Category Archives: Spark

  • 0

Install and configure Spark History Server (SHS) on Kubernetes K8s

We always struggle like how to install and configure SHS on Kubernetes with gas event log. So here is your solution.

Create a shs-gcs.yaml deployments file which will be used to deploy shs service. 

 

 

 

pvc:
enablePVC: false
existingClaimName: nfs-pvc
eventsDir: “/”
nfs:
enableExampleNFS: false
pvName: nfs-pv
pvcName: nfs-pvc
gcs:
enableGCS: true
secret: history-secrets
key: tc-sc-bi-bigdata-ifwk-new-dev-48a2f0a984bb.json
logDirectory: gs://tc-sc-bi-bigdata-ingestion-dev-spark-on-k8s/eventsLogs/

******************************** Step 1 ********************************

(base) saurabhkumar@Saurabhs-MacBook-Pro stats % gcloud container clusters get-credentials spark-on-gke
Fetching cluster endpoint and auth data.
kubeconfig entry generated for spark-on-gke.

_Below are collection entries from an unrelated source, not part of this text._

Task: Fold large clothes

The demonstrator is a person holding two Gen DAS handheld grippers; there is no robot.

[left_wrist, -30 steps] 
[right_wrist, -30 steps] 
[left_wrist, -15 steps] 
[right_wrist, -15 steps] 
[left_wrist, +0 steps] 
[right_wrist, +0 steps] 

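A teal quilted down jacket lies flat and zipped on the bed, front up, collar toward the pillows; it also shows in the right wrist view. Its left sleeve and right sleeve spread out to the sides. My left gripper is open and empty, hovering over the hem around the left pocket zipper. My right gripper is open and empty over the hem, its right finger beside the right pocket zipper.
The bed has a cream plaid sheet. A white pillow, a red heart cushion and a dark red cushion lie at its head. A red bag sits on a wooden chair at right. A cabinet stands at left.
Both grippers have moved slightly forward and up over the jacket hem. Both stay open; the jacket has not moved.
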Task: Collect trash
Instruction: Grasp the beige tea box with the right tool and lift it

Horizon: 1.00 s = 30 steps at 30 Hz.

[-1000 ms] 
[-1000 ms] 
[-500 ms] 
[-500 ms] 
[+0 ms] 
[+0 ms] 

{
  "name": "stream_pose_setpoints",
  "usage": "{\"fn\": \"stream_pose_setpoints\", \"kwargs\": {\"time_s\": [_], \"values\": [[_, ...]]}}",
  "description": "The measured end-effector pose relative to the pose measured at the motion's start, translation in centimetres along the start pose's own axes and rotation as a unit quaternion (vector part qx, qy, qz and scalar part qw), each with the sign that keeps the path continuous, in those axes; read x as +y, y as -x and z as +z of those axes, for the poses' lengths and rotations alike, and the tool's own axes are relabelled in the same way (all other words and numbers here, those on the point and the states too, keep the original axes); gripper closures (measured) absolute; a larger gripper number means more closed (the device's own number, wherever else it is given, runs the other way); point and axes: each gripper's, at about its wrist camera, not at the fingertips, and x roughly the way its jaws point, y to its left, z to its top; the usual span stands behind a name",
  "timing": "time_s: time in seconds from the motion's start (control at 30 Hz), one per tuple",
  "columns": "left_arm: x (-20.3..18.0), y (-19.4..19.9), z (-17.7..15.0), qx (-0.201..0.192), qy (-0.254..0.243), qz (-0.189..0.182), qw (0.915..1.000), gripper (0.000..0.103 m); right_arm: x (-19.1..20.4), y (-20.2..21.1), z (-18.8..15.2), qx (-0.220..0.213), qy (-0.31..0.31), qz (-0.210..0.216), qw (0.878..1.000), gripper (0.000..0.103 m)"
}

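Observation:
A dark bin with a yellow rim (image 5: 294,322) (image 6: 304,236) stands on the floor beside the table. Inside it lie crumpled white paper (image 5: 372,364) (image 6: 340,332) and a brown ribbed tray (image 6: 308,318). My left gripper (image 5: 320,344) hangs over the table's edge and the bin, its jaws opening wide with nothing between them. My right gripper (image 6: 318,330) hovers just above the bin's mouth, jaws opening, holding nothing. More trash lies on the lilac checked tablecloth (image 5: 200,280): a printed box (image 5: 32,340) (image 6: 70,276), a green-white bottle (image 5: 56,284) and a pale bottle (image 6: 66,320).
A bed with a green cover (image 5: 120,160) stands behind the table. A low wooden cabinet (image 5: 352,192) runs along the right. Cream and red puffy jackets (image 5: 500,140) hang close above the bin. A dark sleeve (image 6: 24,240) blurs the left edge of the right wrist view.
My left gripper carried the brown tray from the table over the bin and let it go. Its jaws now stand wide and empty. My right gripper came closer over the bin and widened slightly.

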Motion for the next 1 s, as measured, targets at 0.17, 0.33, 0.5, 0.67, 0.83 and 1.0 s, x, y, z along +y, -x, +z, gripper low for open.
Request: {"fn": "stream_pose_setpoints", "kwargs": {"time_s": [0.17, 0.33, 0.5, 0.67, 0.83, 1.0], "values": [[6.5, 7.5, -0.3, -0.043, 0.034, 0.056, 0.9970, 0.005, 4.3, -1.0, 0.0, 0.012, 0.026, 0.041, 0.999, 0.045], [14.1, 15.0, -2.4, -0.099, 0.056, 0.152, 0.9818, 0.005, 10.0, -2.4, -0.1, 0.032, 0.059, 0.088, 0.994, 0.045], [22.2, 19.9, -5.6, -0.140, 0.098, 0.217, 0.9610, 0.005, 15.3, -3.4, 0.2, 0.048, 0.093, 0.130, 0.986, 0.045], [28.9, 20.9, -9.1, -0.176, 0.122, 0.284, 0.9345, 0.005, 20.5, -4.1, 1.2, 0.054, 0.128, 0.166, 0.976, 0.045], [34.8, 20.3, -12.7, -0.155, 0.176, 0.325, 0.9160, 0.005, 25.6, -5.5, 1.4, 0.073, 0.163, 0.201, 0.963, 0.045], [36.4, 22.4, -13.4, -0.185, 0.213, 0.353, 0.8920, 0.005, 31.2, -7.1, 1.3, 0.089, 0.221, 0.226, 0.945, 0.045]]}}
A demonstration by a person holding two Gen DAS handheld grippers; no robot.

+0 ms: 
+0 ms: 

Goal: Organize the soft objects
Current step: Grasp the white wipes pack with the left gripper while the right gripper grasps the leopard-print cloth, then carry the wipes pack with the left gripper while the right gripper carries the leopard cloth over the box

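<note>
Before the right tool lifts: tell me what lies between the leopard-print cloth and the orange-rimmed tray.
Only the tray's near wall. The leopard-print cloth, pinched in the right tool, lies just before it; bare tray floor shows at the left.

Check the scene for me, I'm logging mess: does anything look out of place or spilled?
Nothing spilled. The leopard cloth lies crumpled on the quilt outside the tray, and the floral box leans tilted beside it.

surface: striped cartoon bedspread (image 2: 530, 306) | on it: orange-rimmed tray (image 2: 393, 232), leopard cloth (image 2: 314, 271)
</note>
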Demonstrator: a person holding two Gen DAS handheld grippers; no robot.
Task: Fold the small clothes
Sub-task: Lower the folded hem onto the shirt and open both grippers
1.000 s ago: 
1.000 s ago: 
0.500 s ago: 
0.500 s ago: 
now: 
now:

(base) saurabhkumar@Saurabhs-MacBook-Pro stats % kubectl cluster-info
Kubernetes master is running at https://10.2.4.110
GLBCDefaultBackend is running at https://10.2.4.110/api/v1/namespaces/kube-system/services/default-http-backend:http/proxy
KubeDNS is running at https://10.2.4.110/api/v1/namespaces/kube-system/services/kube-dns:dns/proxy
Metrics-server is running at https://10.2.4.110/api/v1/namespaces/kube-system/services/https:metrics-server:/proxy

******************************** Step 2 ********************************

(base) saurabhkumar@Saurabhs-MacBook-Pro stats % kubectl get secrets
NAME TYPE DATA AGE
default-token-2v6p5 kubernetes.io/service-account-token 3 71d
spark-sa Opaque 1 70d
(base) saurabhkumar@Saurabhs-MacBook-Pro spark-3.1.1-bin-hadoop2.7 % kubectl create secret generic history-secrets –from-file=gcp-project-48a2f0a984bb.json
secret/history-secrets created
(base) saurabhkumar@Saurabhs-MacBook-Pro spark-3.1.1-bin-hadoop2.7 % kubectl get secrets

NAME TYPE DATA AGE
default-token-2v6p5 kubernetes.io/service-account-token 3 71d
history-secrets Opaque 1 5s
sh.helm.release.v1.spark-history-server-1624358382.v1 helm.sh/release.v1 1 11m
spark-history-server-1624358382-token-mlh5j kubernetes.io/service-account-token 3 11m
spark-sa Opaque 1 70d

(base) saurabhkumar@Saurabhs-MacBook-Pro spark-3.1.1-bin-hadoop2.7 % kubectl describe secrets/history-secrets
Name: history-secrets
Namespace: default
Labels: <none>
Annotations: <none>

Type: Opaque

Data
====
gcp-project-48a2f0a984bb.json: 2358 bytes

******************************** Step 3 ********************************

(base) saurabhkumar@Saurabhs-MacBook-Pro stats % helm repo add stable https://charts.helm.sh/stable
“stable” already exists with the same configuration, skipping

(base) saurabhkumar@Saurabhs-MacBook-Pro spark-3.1.1-bin-hadoop2.7 % helm list -n ifw-reloaded
NAME NAMESPACE REVISION UPDATED STATUS CHART APP VERSION
spark-history-server-1616415984 ifw-reloaded 1 2021-03-22 17:56:34.463601 +0530 IST deployed spark-history-server-1.4.3 2.4.0

(base) saurabhkumar@Saurabhs-MacBook-Pro spark-3.1.1-bin-hadoop2.7 % helm install stable/spark-history-server –values shs-gcs.yaml –generate-name
WARNING: This chart is deprecated
NAME: spark-history-server-1624360585
LAST DEPLOYED: Tue Jun 22 16:46:32 2021
NAMESPACE: default
STATUS: deployed
REVISION: 1
TEST SUITE: None
NOTES:
Get the application URL by running the following commands. Note that the UI would take a minute or two to show up after the pods and services are ready.
NOTE: It may take a few minutes for the LoadBalancer IP to be available.
You can watch the status by running ‘kubectl -n default get svc -w spark-history-server-1624360585′
export SERVICE_IP=$(kubectl get svc –namespace default spark-history-server-1624360585 -o jsonpath='{.status.loadBalancer.ingress[0].ip}’)
NOTE: If on OpenShift, run the following command instead:
export SERVICE_IP=$(oc get svc –namespace default spark-history-server-1624360585 -o jsonpath='{.status.loadBalancer.ingress[0].hostname}’)
echo http://$SERVICE_IP:map[name:http-historyport number:18080]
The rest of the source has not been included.